Curta Paranagua 2024

Titane

"In Transgression We Trust"

Por Ciro Araujo

Festival de Cannes 2021

Titane

“Titane”, novo longa-metragem da diretora Julia Ducournau chegou abalando Cannes e levou logo a Palma de Ouro para casa. Casa aquela que não ficava muito distante, visto a nacionalidade do filme e a tradição do Festival de premiar as pratas originárias. Bem, de qualquer maneira, a cineasta foi a segunda mulher que levou o prêmio na história por um filme que procura não apenas impactar, mas absorver o conceito de fabricação do amor e redistribuí-lo de forma mais democrática. E nesse meio tempo também encontrar um pouco de gore, seguindo a aparente tendência – e muito provavelmente que vai além disso, um desejo da realizadora francesa – de sua obra anterior, “Raw”.

A trajetória ou evolução do cinema, se analisada, acompanha lado a lado à indústria automobilística. Ambos nasceram em época quase igual e se tornaram populares, por seus diferentes motivos. Eis que se cruzam, numa extensão tecnológica uma da outra para servirem como dispositivos complementares. O cinema norte-americano simplesmente suga toda essa atmosfera. É impossível falar sobre o longa francês de Julia sem se lembrar automaticamente de “Crash”, do canadense David Cronenberg. E é claro, faz-se lógica, pois. Carros e sexo, o tesão por uma pulsão mecânica. E logo quando um filme sobre o automóvel começa a entrar… Ele se desfaz. O segundo horror (que permeia muito mais como um thriller, suspense) da diretora é dividido em dois momentos, quase duas obras separadas, mas que dão como sequência. Cada uma possui clara exposição do roteiro e seus três atos bem montados. Enquanto inicialmente o flerte é com o psicológico, o segundo é um drama.

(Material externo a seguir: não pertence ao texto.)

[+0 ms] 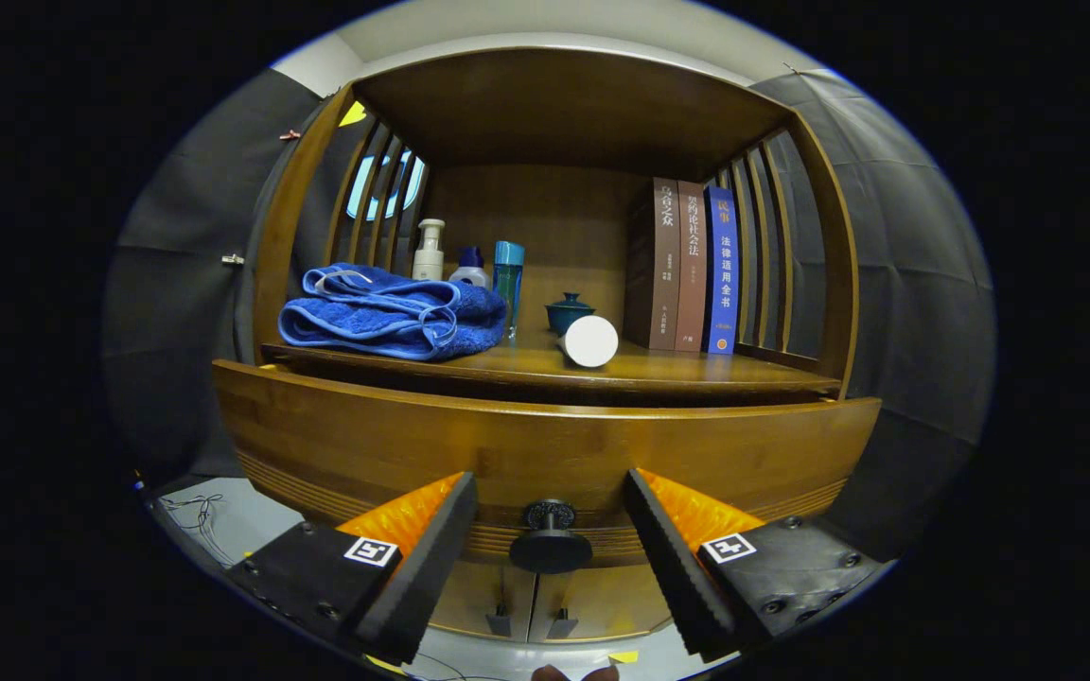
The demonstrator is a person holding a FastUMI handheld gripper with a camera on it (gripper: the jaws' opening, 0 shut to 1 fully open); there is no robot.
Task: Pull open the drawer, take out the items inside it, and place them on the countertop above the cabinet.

E eis o erro de “Titane”. Ducournau desde seu longa-metragem anterior parece se interessar por imagens, de preferência que impactam. Esse talvez seja seu modus-operandis, enquanto monta as cenas individuais. A partir de um conjunto, seu maior problema se revela: ser o suficiente. Isto é, quando a trama recebe uma reviravolta em sua estrutura, ela passa a gerir de uma forma diferente, um fluxo que cortou justamente o vínculo anterior formado. Assim, o mecânico, uma vez inspirado pela obra de Cronenberg, agora apenas pincela através do tempo fílmico. Graxas, metais, são os DNAs que continuam por ali perto. Tudo vazio, tudo inflado por um segundo que não existe mais.

Seu segundo segmento propõe falar sobre o amor, uma criação quase dela. Paralelamente, forma-se outra narrativa anglófona, “Frankenstein”. O mito de um corpo criado para servir à uma função, um mestre subordinado. Não tem como discordar, nos ambientes ao redor das críticas do filme francês o que se viu muito é a concordância: acerta-se bem no ordinário. E de fato, o brilho da obra de Julia recai bem na química apresentada pelo personagem de Vincent Lindon. Aqui, o que mais se subtrai são toques suaves de uma relação de masculinidade, tanto entre pai e filho (e logo filha) e a relação com o corpo de bombeiros. Uma decisão, por sinal, também acuradíssima. Juntar um monte de bombeiros, homens, dentro de um quartel, cheios de tesão e entregar logo a confusão mental sobre a sensualidade do além de ser mulher. Mas, de qualquer forma, essa alma interessada simplesmente foge para bem longe. Suas cenas mágicas possuem um impacto ilógico e explícito que confundem a ressonância do filme. Uma maquiagem que quer gritar “transgressivo” no fundo não é nada transgressivo. Nada que possui realmente essa vontade é, afinal. Isso vem de dentro, como uma força da natureza. Não é ensaiada, algo que na diretora já é previamente possível de observar a quilômetros de distância.

O que torna “Titane” como cabível ao fascínio é ainda um progredir de “Raw” também. Sim, ambos possuem uma essência similar que parece que as prendem de ir além, mas em caráter ambíguo, o mais recente precisa da existência do anterior para conseguir fazer uma conclusão a respeito da carne. Porém, agora, adiciona-se o ferro e o amor para conseguirem mais. Novamente, a magia que impõe como desejo de aproximação do horror depena o filme, enquanto ele urge pela delicadeza que a diretora se intromete. A dinâmica, no fim das contas, é de muito mais um embate entre a imagem singular e a coletiva. Julia Ducournau pode ter apenas mirado em uma e acertado na outra. O júri especializado contando com Spike Lee e Kleber Mendonça ajudam neste caso a selecionarem a imagem (supostamente) transgredida e os críticos franceses, bairristas de sempre, vão lá garantir um troféu para a casa.